Diabetes and Pregnancy :

It is important to control blood sugar before pregnancy, not after pregnancy. Medications that are known as 'Safe' drugs during pregnancy should be taken. If someone starts treatment for diabetes at this time, they are usually prescribed insulin or Metformin. Both are safe for pregnancy. Doctors recommend having children only if you are below HBA1c level 6. Because tests have shown that if a pregnant mother has high sugar levels, she may have congenital malformations after birth.

Many people try to control diabetes by taking a variety of medications without consulting a doctor, which is absolutely not a good idea. If sugar control drugs pass through the placenta to the fetus, Hypoglycemia can cause harm to the baby. So insulin in injections and metformin in oral medicine — these are the two drugs are usually recommend.

Be careful when you have time :

The periodsional period, that is, when the mother's body begins to prepare before conception, is also the time to control sugar-pressure. Within the first three months of pregnancy, the baby's heart, lungs, eyes, and brain all begin to develop. The sooner a pregnant mother controls her blood sugar, the less likely she is to have congenital malformations.

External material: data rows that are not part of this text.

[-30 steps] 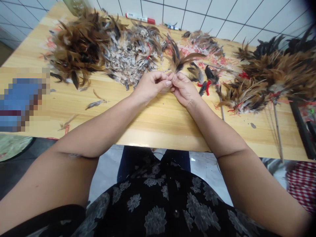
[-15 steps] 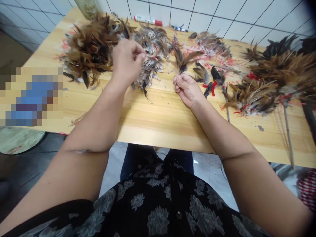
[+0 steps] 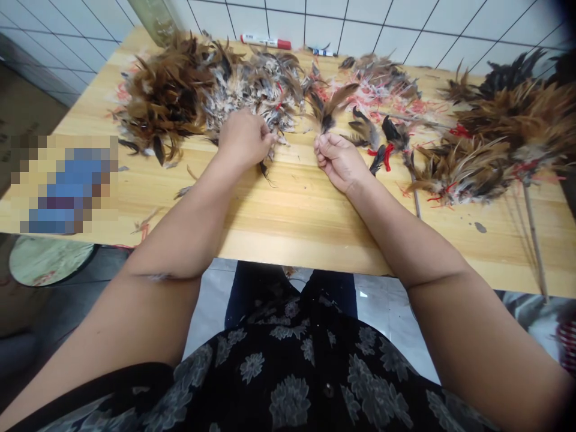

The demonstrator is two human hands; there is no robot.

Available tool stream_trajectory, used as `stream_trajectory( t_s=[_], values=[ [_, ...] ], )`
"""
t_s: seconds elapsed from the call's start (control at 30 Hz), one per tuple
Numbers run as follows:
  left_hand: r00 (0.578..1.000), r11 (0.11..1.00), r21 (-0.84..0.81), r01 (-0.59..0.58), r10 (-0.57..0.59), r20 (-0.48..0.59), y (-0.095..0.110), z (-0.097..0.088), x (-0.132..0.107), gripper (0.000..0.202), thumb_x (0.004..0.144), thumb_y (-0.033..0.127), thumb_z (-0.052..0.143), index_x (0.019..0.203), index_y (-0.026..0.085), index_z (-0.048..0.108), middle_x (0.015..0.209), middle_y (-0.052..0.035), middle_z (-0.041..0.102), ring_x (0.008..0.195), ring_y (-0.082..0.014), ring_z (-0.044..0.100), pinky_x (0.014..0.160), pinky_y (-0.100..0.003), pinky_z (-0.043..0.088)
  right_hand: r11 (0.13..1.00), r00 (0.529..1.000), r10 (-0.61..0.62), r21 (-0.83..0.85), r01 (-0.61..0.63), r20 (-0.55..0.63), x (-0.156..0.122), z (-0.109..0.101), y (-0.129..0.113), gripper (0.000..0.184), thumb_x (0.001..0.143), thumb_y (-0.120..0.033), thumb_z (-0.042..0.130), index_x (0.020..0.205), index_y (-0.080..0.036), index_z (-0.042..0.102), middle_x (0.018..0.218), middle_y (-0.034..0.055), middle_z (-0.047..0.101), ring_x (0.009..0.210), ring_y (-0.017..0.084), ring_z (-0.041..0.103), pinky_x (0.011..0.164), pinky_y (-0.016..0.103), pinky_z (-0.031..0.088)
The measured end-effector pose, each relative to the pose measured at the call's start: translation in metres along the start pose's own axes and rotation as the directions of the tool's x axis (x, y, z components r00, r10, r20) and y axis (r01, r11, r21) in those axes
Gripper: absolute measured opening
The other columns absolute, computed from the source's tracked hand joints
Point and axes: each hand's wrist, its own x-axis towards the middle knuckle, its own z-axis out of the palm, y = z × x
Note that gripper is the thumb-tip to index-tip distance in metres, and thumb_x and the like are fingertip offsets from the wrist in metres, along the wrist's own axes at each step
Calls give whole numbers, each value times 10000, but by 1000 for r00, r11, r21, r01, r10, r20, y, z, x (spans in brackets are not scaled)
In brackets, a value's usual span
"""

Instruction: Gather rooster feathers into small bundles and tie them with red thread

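My right hand [image 3: 339, 157] is closed in a pinch round the base of a small bunch of brown and black feathers [image 3: 330, 109], whose tips fan upward. To its left, my left hand [image 3: 246, 139] is closed, thumb against the fingers, in front of a heap of grey and white feathers [image 3: 252, 84]. Whatever those fingers hold, if anything, is too hidden to make out. Beyond the left wrist lies a heap of long brown feathers [image 3: 166, 90]. Small dark feathers with red ties [image 3: 387, 155] rest on the table just right of my right hand.
Brown feather bundles on sticks [image 3: 531, 126] lie at the right of the wooden table [image 3: 297, 222]. Feathers with pink strands [image 3: 382, 81] are at the back. A red-capped marker [image 3: 265, 41] lies by the tiled wall. A round-topped stool [image 3: 49, 258] stands below left.
My left hand has come down and slightly right, away from the brown heap and closer to my right hand. My right hand still holds the feather bunch in nearly the same place.
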Motion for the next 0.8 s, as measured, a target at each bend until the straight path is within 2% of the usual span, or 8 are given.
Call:
stream_trajectory(
  t_s=[0.1, 0.17, 0.3, 0.4, 0.53, 0.63, 0.7, 0.8],
  values=[
    [997, 993, 119, -28, 18, 81, 24, -10, -23, 537, 925, 466, 1143, 769, 295, 659, 1051, -126, 706, 1619, -478, 553, 1412, -514, 408, 1000, 1000, -1, -15, 1, -12, -4, 7, -5, 462, 1261, -86, 718, 836, -213, 588, 789, -61, 581, 649, 44, 443, 621, 146, 381],
    [984, 976, 214, -42, 2, 180, 43, -19, -35, 389, 915, 409, 1071, 818, 310, 708, 1145, -140, 781, 1660, -494, 566, 1358, -546, 469, 1000, 1000, 2, -30, -3, -29, -9, 13, -9, 501, 1279, -65, 668, 805, -205, 584, 764, -64, 556, 628, 33, 421, 608, 146, 351],
    [986, 943, 331, -27, -28, 163, 69, -27, -47, 361, 900, 213, 956, 771, 310, 634, 1112, -118, 797, 1431, -452, 705, 1293, -535, 494, 998, 998, 15, -52, -18, -53, -15, 20, -15, 555, 1295, -40, 602, 761, -193, 596, 710, -71, 520, 601, 34, 391, 593, 158, 312],
    [993, 981, 191, -20, -3, 118, 74, -25, -47, 364, 961, 162, 934, 787, 302, 646, 904, -43, 728, 1133, -353, 710, 1169, -479, 521, 998, 999, 2, -61, -4, -47, -14, 20, -14, 550, 1301, -84, 638, 763, -193, 596, 716, -67, 523, 617, 45, 403, 601, 168, 308],
    [996, 996, -85, -8, 15, 87, 75, -19, -46, 345, 1063, 43, 888, 870, 263, 705, 792, 16, 648, 857, -241, 569, 941, -415, 494, 998, 999, -31, -50, 30, -12, -11, 17, -9, 529, 1303, -150, 686, 782, -193, 605, 721, -65, 514, 641, 57, 413, 612, 167, 313],
    [974, 962, -266, 67, -5, 226, 77, -14, -48, 405, 1120, 3, 898, 888, 239, 665, 754, 33, 624, 770, -199, 509, 846, -386, 463, 999, 999, -37, -38, 37, -17, -9, 17, -8, 523, 1302, -141, 679, 786, -193, 616, 710, -67, 503, 640, 62, 402, 604, 170, 304],
    [945, 937, -333, 108, 7, 327, 79, -11, -51, 429, 1146, 55, 943, 884, 232, 654, 747, 26, 630, 747, -189, 534, 811, -376, 466, 999, 999, -35, -32, 34, -29, -8, 16, -6, 515, 1299, -134, 678, 791, -194, 621, 711, -64, 514, 643, 67, 406, 601, 174, 303],
    [923, 910, -401, 107, 59, 381, 79, -6, -54, 413, 1114, 159, 1025, 885, 226, 688, 761, 2, 664, 749, -194, 589, 773, -370, 477, 998, 998, -54, -40, 54, -21, -4, 13, 0, 484, 1291, -156, 717, 817, -197, 629, 741, -59, 551, 658, 68, 432, 616, 179, 329]
  ],
)
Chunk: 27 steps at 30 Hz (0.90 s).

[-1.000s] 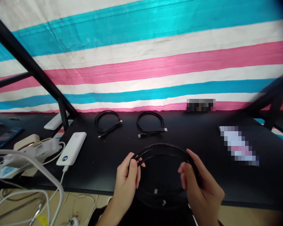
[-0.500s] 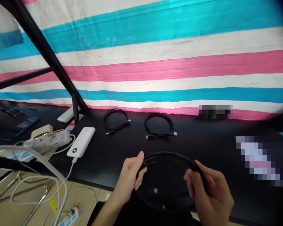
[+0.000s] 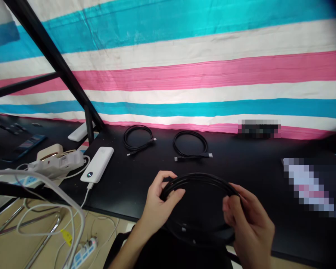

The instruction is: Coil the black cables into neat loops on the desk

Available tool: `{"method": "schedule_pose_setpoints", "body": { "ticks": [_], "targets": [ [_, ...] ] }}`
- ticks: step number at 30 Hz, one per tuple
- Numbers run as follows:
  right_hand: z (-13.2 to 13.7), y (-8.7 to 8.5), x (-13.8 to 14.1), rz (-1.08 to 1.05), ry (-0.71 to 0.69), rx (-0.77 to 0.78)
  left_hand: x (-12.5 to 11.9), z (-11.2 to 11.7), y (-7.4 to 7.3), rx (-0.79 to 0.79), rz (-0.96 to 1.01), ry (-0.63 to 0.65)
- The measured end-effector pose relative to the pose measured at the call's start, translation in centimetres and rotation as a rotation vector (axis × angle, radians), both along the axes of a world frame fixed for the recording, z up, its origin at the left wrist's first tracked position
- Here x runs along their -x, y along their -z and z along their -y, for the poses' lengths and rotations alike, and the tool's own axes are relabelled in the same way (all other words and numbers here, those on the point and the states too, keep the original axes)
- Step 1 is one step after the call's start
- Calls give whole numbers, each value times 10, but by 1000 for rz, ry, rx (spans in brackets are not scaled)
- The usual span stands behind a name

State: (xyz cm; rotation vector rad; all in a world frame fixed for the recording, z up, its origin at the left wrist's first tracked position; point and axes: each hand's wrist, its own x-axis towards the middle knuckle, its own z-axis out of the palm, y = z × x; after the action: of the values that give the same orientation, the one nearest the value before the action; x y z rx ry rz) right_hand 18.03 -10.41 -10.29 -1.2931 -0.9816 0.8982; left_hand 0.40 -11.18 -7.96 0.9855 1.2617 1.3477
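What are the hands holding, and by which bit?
A coiled black cable, by opposite sides of its loop: the right hand grips the right side, the left hand cups the left.

left hand (image 3: 160, 200) curled round left side of large black cable coil (image 3: 201, 177) | right hand (image 3: 250, 218) grips its right side | two smaller coils (image 3: 141, 149) beyond, on counter (image 3: 137, 179) | white power bank (image 3: 99, 164) left

From where I'm standing, the white power bank (image 3: 98, 162) looks like smooth plastic with a soft sheen. Tabletop (image 3: 145, 168) under it: black, smooth, kinda satin. The big cable coil (image 3: 201, 176) to its right is slick black rubber or plastic, catching thin glossy streaks. Striped sheet (image 3: 184, 74) behind it seems like crinkly plastic, a bit shiny. The bent tube (image 3: 45, 240) down below it is polished metal.
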Motion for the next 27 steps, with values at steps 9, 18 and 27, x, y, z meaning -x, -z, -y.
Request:
{"method": "schedule_pose_setpoints", "body": {
  "ticks": [9,18,27],
  "targets": [
    [-6,-19,-2,-553,150,89,-16,3,20,56,259,161],
    [-5,-6,6,-891,77,230,-10,6,16,-6,363,188],
    [10,7,38,-681,-198,354,1,0,19,196,1010,-161]
  ]
}}
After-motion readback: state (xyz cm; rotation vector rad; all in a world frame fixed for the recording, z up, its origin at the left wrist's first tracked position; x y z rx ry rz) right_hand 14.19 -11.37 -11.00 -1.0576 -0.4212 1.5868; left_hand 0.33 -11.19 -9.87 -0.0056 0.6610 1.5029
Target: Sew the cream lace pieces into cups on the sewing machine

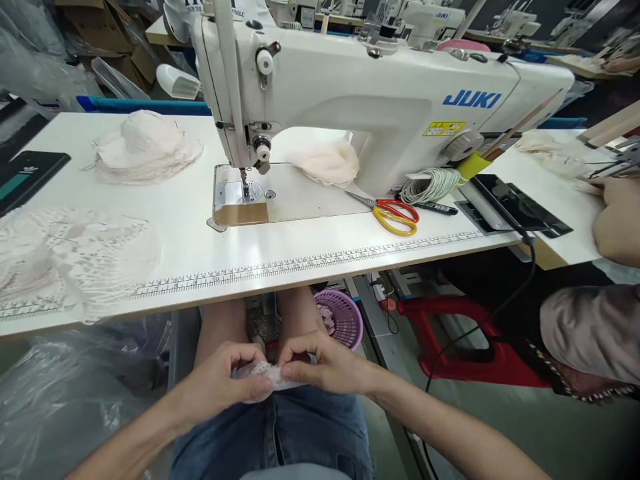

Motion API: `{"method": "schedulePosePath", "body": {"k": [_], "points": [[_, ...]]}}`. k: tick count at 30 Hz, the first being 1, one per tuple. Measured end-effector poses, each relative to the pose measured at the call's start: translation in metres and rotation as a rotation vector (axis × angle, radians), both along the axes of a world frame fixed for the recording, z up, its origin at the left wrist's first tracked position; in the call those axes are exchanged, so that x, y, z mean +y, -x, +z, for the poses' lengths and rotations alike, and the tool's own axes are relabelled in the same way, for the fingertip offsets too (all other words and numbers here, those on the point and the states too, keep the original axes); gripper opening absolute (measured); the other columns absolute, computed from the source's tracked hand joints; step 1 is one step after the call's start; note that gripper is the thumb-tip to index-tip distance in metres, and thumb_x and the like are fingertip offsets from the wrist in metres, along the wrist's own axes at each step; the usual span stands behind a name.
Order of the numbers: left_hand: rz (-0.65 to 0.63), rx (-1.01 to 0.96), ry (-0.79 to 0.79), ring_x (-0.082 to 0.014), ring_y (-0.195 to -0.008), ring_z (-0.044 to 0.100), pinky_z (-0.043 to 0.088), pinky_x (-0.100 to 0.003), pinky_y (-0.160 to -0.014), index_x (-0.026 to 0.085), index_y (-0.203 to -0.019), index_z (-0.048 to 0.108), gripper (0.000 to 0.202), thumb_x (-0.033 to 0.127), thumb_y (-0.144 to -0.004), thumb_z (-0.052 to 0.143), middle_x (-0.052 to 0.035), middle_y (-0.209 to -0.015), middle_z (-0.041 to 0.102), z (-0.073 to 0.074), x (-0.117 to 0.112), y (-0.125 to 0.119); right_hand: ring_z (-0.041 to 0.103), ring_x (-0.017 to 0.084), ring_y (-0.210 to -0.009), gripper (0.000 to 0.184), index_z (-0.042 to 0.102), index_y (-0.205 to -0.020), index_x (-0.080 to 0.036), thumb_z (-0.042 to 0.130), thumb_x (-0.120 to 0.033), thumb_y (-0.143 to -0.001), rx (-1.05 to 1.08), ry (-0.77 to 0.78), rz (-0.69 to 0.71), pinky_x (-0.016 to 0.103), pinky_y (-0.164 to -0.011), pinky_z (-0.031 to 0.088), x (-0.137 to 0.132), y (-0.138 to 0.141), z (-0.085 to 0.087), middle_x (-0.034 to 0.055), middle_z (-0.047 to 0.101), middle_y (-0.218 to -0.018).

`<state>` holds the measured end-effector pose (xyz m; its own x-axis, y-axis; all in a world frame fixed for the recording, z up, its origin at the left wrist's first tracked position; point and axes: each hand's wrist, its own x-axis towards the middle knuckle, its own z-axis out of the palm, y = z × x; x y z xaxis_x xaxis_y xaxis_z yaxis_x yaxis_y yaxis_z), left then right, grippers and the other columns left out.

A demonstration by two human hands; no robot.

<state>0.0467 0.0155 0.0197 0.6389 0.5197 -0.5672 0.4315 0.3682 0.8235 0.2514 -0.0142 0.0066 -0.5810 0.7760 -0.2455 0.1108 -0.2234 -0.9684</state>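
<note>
Over my lap, my left hand (230,380) and my right hand (320,363) pinch a small piece of white lace fabric (270,375) between thumbs and fingers. Part of the lace is hidden behind the fingers. In front of me on the table stands a white JUKI sewing machine (360,87), its needle area (245,190) bare of cloth. A pale fabric piece (327,162) lies on the bed under the machine's arm. At the left are a pile of pale cloth pieces (145,147) and spread lace pieces (100,253).
Scissors with red and yellow handles (395,215) lie beside a coil of white cord (431,185) and a black marker (435,207). A printed ruler (300,265) runs along the table's front edge. Below are a purple basket (345,319) and a red stool (450,340). Another person's sleeve (590,327) shows right.
</note>
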Motion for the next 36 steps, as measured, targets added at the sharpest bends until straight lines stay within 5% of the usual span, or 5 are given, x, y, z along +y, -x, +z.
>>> {"method": "schedulePosePath", "body": {"k": [4, 7, 17, 23, 36], "points": [[0.057, -0.008, 0.143, -0.0105, -0.056, 0.034, 0.024, -0.021, -0.051, 0.016, -0.063, 0.053, 0.035, 0.045, -0.067, 0.071, 0.0048, -0.058, 0.042, -0.006, 0.007, -0.004, 0.038, 0.008, -0.057, 0.039, 0.059, -0.088, -0.012, 0.049, -0.05, -0.087, 0.027, 0.046, 0.047, 0.019, -0.05, 0.031, 0.006, 0.001, -0.007, -0.0022, 0.047, -0.067], [0.09, -0.004, 0.177, -0.0087, -0.051, 0.029, 0.019, -0.021, -0.046, 0.016, -0.062, 0.052, 0.039, 0.05, -0.067, 0.07, 0.0064, -0.054, 0.037, -0.011, 0.012, -0.003, 0.035, 0.007, -0.056, 0.038, 0.055, -0.079, -0.013, 0.052, -0.05, -0.085, -0.02, 0.02, -0.029, 0.019, -0.049, 0.027, 0.01, 0.006, -0.015, -0.0034, 0.043, -0.063], [0.145, -0.062, 0.186, -0.011, -0.057, 0.029, 0.022, -0.023, -0.051, 0.015, -0.063, 0.056, 0.057, 0.065, -0.084, 0.036, 0.0035, -0.059, 0.036, -0.024, 0.012, 0.017, 0.027, 0.007, -0.052, 0.041, 0.048, -0.072, -0.015, 0.053, -0.055, -0.084, -0.013, 0.165, -0.073, 0.02, -0.046, 0.021, 0.008, 0.005, -0.03, -0.0058, 0.034, -0.058], [-0.006, -0.091, 0.206, -0.0097, -0.057, 0.032, 0.023, -0.022, -0.052, 0.014, -0.062, 0.058, 0.034, 0.042, -0.062, 0.077, 0.0058, -0.058, 0.039, -0.027, 0.014, 0.025, 0.028, 0.007, -0.052, 0.042, 0.047, -0.071, -0.016, 0.052, -0.056, -0.084, -0.049, 0.154, -0.082, 0.02, -0.046, 0.021, 0.009, 0.006, -0.027, -0.0057, 0.035, -0.058], [-0.072, -0.106, 0.073, -0.0139, -0.073, 0.045, 0.031, -0.023, -0.066, 0.017, -0.075, 0.066, 0.019, 0.034, -0.068, 0.073, 0.0025, -0.078, 0.053, -0.024, 0.01, 0.047, 0.029, 0.007, -0.053, 0.036, 0.047, -0.074, -0.015, 0.05, -0.048, -0.088, -0.018, 0.115, -0.072, 0.019, -0.047, 0.023, 0.002, 0.009, -0.029, -0.0053, 0.035, -0.06]]}}
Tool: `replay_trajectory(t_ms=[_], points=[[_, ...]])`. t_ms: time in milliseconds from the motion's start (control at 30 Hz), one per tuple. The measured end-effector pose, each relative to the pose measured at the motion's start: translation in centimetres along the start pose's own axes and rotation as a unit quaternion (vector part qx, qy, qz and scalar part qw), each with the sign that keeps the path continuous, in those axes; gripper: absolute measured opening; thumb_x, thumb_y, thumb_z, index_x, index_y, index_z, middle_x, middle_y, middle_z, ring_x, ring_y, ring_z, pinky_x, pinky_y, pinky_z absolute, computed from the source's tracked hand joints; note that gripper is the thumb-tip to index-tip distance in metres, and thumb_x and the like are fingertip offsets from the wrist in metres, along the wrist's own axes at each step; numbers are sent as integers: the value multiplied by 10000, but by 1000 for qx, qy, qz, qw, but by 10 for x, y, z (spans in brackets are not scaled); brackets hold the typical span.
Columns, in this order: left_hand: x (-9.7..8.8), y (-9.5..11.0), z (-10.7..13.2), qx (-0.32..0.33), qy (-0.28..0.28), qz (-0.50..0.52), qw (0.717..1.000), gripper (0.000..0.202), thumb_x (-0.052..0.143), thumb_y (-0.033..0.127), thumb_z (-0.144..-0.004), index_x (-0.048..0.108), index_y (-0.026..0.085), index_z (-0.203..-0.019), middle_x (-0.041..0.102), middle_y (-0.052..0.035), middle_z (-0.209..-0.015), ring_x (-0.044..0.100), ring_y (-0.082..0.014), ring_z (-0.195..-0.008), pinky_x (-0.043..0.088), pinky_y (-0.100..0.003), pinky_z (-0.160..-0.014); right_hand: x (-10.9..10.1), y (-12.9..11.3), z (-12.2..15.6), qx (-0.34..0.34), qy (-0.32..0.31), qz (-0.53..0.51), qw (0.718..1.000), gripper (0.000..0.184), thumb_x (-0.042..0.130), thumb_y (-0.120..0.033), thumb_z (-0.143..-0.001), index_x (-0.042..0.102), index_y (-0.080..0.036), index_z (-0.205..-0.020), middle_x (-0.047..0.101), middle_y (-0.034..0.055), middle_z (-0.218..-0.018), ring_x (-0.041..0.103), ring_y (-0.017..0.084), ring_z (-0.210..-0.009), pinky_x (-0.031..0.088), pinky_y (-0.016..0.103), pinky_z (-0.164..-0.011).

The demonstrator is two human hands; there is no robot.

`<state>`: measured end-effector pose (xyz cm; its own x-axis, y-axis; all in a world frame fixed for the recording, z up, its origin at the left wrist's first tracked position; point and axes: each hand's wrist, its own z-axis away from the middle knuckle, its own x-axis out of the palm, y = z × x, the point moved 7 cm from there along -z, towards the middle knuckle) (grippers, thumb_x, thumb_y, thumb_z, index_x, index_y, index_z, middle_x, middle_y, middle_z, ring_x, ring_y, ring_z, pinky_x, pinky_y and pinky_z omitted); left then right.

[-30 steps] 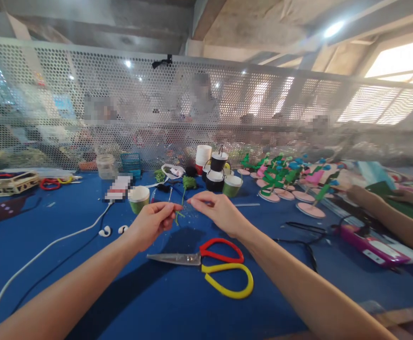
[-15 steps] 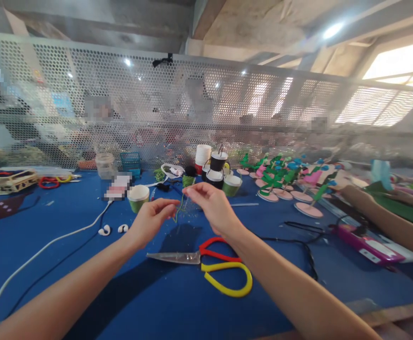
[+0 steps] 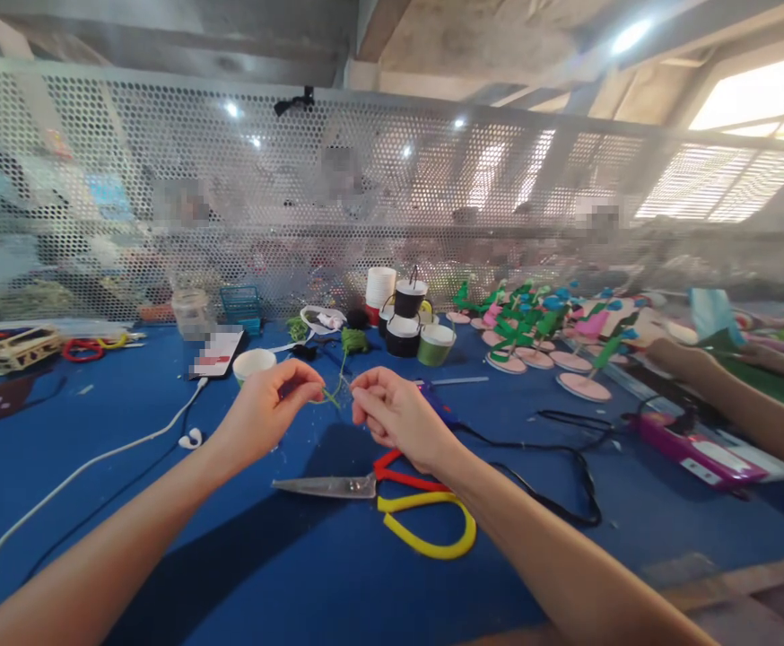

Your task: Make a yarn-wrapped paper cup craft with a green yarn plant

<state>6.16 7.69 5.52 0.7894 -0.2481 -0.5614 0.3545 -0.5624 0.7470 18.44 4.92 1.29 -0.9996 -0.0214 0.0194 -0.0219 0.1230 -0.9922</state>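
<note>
Thin green yarn is held up over the blue table, its strand rising toward a green yarn ball behind. My left hand pinches the yarn between thumb and forefinger, with a short loop at the fingertips. My right hand is closed in a pinch at the other side of the strand; the fingers partly cover what they grip, which looks like the yarn. Below my hands lie large scissors with one red and one yellow handle, blades to the left. The right wrist partly covers the red handle.
A green paper cup stands behind my left hand, near a phone on a white cable. Small buckets and pink-based figures stand farther back. A purple device and another person's arm are on the right.
My right hand has moved down, its fingers now more curled. My left hand has shifted slightly left and up, and the yarn between them is pulled into a small crossing loop.
</note>
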Motion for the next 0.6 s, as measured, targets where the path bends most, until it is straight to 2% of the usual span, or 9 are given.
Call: replay_trajectory(t_ms=[133, 367, 600], points=[[1, -1, 0, -11, 6, 24, 1000, 125, 471, 274, -762, 509, 160, -729, 547, 21, -616, 489, -84, -537, 396, -195, -520, 4, 0, 3, 7, -17, -5, 1000, 83, 488, -224, -729, 430, -166, -738, 490, -68, -535, 290, 9, -343, 215, 144, -316], [0, 3, 2, 9, 31, 3, 999, 104, 514, 267, -731, 537, 165, -719, 573, 10, -653, 499, -101, -592, 384, -200, -543, 4, 1, 6, -2, -18, 31, 999, 204, 475, -350, -756, 437, -156, -706, 477, -51, -572, 302, 8, -366, 214, 157, -333], [1, 3, 2, 15, 24, -36, 999, 117, 495, 265, -749, 537, 157, -741, 579, -1, -669, 507, -98, -605, 388, -194, -557, 6, 3, 7, 13, -23, 2, 1000, 172, 459, -314, -763, 436, -162, -688, 477, -52, -564, 276, 8, -363, 195, 148, -322]])
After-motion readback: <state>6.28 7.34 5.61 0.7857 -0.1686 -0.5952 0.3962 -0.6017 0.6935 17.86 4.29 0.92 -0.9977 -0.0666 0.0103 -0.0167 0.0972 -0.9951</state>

If the mother has diabetes, the baby may have Macrosomia, which means he can grow in size. Excessive water retention around the baby, problems with the spine, leakage in the heart, acute respiratory distress syndrome and other complications can occur at birth. In many cases, uncontrolled diabetes can be the cause of death of a child during pregnancy. So it is important to get tested in time.

Gestational diabetes :

Many people get sugar for the first time during pregnancy. There are no pre-existing symptoms of gestational diabetes. It is very important to monitor blood sugar levels, especially during pregnancy, for those who have a diabetic family or who are obese. A glucose challenge test is done, where the patient is given 75 grams of glucose on an empty stomach and tested for PPBS (Post Prandial Blood Sugar) two hours apart. If that level is above 150, then that condition is called Impaired Glucose Tolerance. The placenta secretes a variety of hormones and prevents insulin from working in the mother's body. Therefore, the chances of getting gestational diabetes during pregnancy also increases. In that case, following the diet of diabetic patients, the patient is given tasks like walking for a while after eating. Even if it does not decrease, then medicine is given.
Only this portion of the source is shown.